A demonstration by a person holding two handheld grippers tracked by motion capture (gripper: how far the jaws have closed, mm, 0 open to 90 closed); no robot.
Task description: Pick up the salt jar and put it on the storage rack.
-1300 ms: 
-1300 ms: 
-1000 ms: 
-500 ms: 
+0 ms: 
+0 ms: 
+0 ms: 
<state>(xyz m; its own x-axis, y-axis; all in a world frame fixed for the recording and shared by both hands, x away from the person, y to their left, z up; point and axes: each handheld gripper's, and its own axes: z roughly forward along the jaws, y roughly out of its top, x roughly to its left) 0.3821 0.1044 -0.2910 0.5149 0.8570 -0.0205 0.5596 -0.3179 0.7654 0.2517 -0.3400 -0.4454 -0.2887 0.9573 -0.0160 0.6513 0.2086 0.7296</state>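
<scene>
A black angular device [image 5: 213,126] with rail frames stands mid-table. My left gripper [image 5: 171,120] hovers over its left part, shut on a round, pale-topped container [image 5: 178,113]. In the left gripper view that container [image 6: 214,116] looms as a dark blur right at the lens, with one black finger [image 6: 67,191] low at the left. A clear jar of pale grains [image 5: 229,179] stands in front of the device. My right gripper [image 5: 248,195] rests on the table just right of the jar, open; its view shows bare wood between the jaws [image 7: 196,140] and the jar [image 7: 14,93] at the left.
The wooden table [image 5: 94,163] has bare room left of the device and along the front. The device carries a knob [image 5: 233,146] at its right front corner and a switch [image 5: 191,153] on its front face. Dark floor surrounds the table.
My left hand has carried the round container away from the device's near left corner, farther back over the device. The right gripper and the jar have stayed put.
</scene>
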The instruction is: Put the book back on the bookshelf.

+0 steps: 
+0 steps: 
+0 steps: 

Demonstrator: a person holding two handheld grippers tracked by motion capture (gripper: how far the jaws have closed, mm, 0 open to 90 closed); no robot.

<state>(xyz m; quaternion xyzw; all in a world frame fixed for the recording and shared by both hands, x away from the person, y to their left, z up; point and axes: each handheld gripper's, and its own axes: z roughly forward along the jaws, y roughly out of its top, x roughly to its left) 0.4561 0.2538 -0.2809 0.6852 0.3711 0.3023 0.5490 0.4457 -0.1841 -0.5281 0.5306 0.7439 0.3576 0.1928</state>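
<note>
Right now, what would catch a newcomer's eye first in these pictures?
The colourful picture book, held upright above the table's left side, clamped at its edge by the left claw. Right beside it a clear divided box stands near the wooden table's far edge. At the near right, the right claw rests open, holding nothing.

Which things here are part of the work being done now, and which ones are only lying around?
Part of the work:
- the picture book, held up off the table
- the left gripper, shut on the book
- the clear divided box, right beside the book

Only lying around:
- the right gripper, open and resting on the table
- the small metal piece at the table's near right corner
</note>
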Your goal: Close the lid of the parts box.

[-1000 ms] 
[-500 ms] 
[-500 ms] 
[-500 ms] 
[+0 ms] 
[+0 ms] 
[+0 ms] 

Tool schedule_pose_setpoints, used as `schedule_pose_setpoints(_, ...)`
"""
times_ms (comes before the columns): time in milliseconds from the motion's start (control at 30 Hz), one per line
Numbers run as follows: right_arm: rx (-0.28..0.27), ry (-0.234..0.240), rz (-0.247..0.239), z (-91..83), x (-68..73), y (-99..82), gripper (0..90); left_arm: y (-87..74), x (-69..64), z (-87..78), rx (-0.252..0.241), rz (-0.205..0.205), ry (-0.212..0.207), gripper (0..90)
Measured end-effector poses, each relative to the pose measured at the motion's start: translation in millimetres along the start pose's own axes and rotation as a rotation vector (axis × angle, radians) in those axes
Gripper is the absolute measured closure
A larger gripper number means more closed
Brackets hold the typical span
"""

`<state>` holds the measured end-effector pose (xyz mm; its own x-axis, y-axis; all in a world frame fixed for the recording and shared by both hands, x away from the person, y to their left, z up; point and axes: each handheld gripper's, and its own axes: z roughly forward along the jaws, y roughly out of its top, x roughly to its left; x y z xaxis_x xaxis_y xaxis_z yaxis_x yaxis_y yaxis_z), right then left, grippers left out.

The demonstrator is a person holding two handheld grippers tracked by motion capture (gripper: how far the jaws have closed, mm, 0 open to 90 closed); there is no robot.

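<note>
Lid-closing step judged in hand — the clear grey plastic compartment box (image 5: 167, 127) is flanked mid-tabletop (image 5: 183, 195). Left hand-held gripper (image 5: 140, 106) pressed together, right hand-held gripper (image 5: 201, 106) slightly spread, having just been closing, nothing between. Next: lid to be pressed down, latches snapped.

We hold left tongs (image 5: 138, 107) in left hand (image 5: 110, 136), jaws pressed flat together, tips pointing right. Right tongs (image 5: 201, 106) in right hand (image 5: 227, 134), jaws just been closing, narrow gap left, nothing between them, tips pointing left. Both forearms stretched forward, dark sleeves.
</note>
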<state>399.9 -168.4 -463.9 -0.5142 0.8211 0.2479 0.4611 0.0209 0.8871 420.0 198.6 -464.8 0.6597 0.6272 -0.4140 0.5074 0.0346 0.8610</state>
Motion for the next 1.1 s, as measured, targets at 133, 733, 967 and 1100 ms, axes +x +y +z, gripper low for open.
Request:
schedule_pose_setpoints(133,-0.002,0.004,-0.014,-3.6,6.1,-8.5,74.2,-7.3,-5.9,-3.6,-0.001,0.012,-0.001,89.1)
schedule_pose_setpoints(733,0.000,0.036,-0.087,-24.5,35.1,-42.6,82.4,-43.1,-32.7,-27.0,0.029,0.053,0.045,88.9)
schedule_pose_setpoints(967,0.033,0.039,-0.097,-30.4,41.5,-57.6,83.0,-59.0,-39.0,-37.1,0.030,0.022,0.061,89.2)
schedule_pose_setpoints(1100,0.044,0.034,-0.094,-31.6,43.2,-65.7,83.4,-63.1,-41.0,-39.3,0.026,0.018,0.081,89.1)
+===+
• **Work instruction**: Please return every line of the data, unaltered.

• **Answer for the task**:
A demonstration by a person holding two handheld grippers tracked by motion capture (gripper: how far the jaws have closed, mm, 0 open to 90 closed); no robot.
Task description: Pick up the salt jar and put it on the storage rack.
-1300 ms: 
-1300 ms: 
-1000 ms: 
-500 ms: 
+0 ms: 
+0 ms: 
+0 ms: 
<state>(xyz m; its own x-axis, y-axis; all in a world frame fixed for the recording and shared by both hands, x away from the person, y to their left, z up; point and axes: each handheld gripper's, and its own axes: z roughly forward along the jaws, y roughly out of its top, x roughly to its left) 0.3821 0.1044 -0.2910 0.5149 0.8570 -0.0205 0.5596 -0.3179 0.7654 0.2517 -0.3400 -0.4454 -0.2887 0.9573 -0.0160 0.6513 0.2086 0.7296</state>
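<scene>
A black angular device [image 5: 213,126] with rail frames stands mid-table. My left gripper [image 5: 171,120] hovers over its left part, shut on a round, pale-topped container [image 5: 178,113]. In the left gripper view that container [image 6: 214,116] looms as a dark blur right at the lens, with one black finger [image 6: 67,191] low at the left. A clear jar of pale grains [image 5: 229,179] stands in front of the device. My right gripper [image 5: 248,195] rests on the table just right of the jar, open; its view shows bare wood between the jaws [image 7: 196,140] and the jar [image 7: 14,93] at the left.
The wooden table [image 5: 94,163] has bare room left of the device and along the front. The device carries a knob [image 5: 233,146] at its right front corner and a switch [image 5: 191,153] on its front face. Dark floor surrounds the table.
My left hand has carried the round container away from the device's near left corner, farther back over the device. The right gripper and the jar have stayed put.
</scene>
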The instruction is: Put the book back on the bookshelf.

+0 steps: 
+0 steps: 
+0 steps: 

Demonstrator: a person holding two handheld grippers tracked by motion capture (gripper: how far the jaws have closed, mm, 0 open to 90 closed); no robot.

<state>(xyz m; quaternion xyzw; all in a world frame fixed for the recording and shared by both hands, x away from the person, y to their left, z up; point and axes: each handheld gripper's, and its own axes: z roughly forward along the jaws, y roughly out of its top, x roughly to its left) 0.4561 0.2538 -0.2809 0.6852 0.3711 0.3023 0.5490 0.4457 -0.1841 -0.5281 0.5306 0.7439 0.3576 0.1928</state>
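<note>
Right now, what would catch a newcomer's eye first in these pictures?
The colourful picture book, held upright above the table's left side, clamped at its edge by the left claw. Right beside it a clear divided box stands near the wooden table's far edge. At the near right, the right claw rests open, holding nothing.

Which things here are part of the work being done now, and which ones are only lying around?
Part of the work:
- the picture book, held up off the table
- the left gripper, shut on the book
- the clear divided box, right beside the book

Only lying around:
- the right gripper, open and resting on the table
- the small metal piece at the table's near right corner
</note>
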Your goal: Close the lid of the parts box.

[-1000 ms] 
[-500 ms] 
[-500 ms] 
[-500 ms] 
[+0 ms] 
[+0 ms] 
[+0 ms] 

Tool schedule_pose_setpoints, used as `schedule_pose_setpoints(_, ...)`
"""
times_ms (comes before the columns): time in milliseconds from the motion's start (control at 30 Hz), one per line
Numbers run as follows: right_arm: rx (-0.28..0.27), ry (-0.234..0.240), rz (-0.247..0.239), z (-91..83), x (-68..73), y (-99..82), gripper (0..90); left_arm: y (-87..74), x (-69..64), z (-87..78), rx (-0.252..0.241), rz (-0.205..0.205), ry (-0.212..0.207), gripper (0..90)
Measured end-effector poses, each relative to the pose measured at the motion's start: translation in millimetres along the start pose's own axes and rotation as a rotation vector (axis × angle, radians) in those axes
Gripper is the absolute measured closure
A larger gripper number means more closed
Brackets hold the typical span
"""

`<state>` holds the measured end-effector pose (xyz mm; its own x-axis, y-axis; all in a world frame fixed for the recording and shared by both hands, x away from the person, y to their left, z up; point and axes: each handheld gripper's, and its own axes: z roughly forward along the jaws, y roughly out of its top, x roughly to its left; x y z xaxis_x xaxis_y xaxis_z yaxis_x yaxis_y yaxis_z), right then left, grippers left out.

The demonstrator is a person holding two handheld grippers tracked by motion capture (gripper: how far the jaws have closed, mm, 0 open to 90 closed); there is no robot.

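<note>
Lid-closing step judged in hand — the clear grey plastic compartment box (image 5: 167, 127) is flanked mid-tabletop (image 5: 183, 195). Left hand-held gripper (image 5: 140, 106) pressed together, right hand-held gripper (image 5: 201, 106) slightly spread, having just been closing, nothing between. Next: lid to be pressed down, latches snapped.

We hold left tongs (image 5: 138, 107) in left hand (image 5: 110, 136), jaws pressed flat together, tips pointing right. Right tongs (image 5: 201, 106) in right hand (image 5: 227, 134), jaws just been closing, narrow gap left, nothing between them, tips pointing left. Both forearms stretched forward, dark sleeves.
</note>
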<state>399.9 -168.4 -463.9 -0.5142 0.8211 0.2479 0.4611 0.0209 0.8871 420.0 198.6 -464.8 0.6597 0.6272 -0.4140 0.5074 0.0346 0.8610</state>
Motion for the next 1.1 s, as measured, targets at 133, 733, 967 and 1100 ms, axes +x +y +z, gripper low for open.
Request:
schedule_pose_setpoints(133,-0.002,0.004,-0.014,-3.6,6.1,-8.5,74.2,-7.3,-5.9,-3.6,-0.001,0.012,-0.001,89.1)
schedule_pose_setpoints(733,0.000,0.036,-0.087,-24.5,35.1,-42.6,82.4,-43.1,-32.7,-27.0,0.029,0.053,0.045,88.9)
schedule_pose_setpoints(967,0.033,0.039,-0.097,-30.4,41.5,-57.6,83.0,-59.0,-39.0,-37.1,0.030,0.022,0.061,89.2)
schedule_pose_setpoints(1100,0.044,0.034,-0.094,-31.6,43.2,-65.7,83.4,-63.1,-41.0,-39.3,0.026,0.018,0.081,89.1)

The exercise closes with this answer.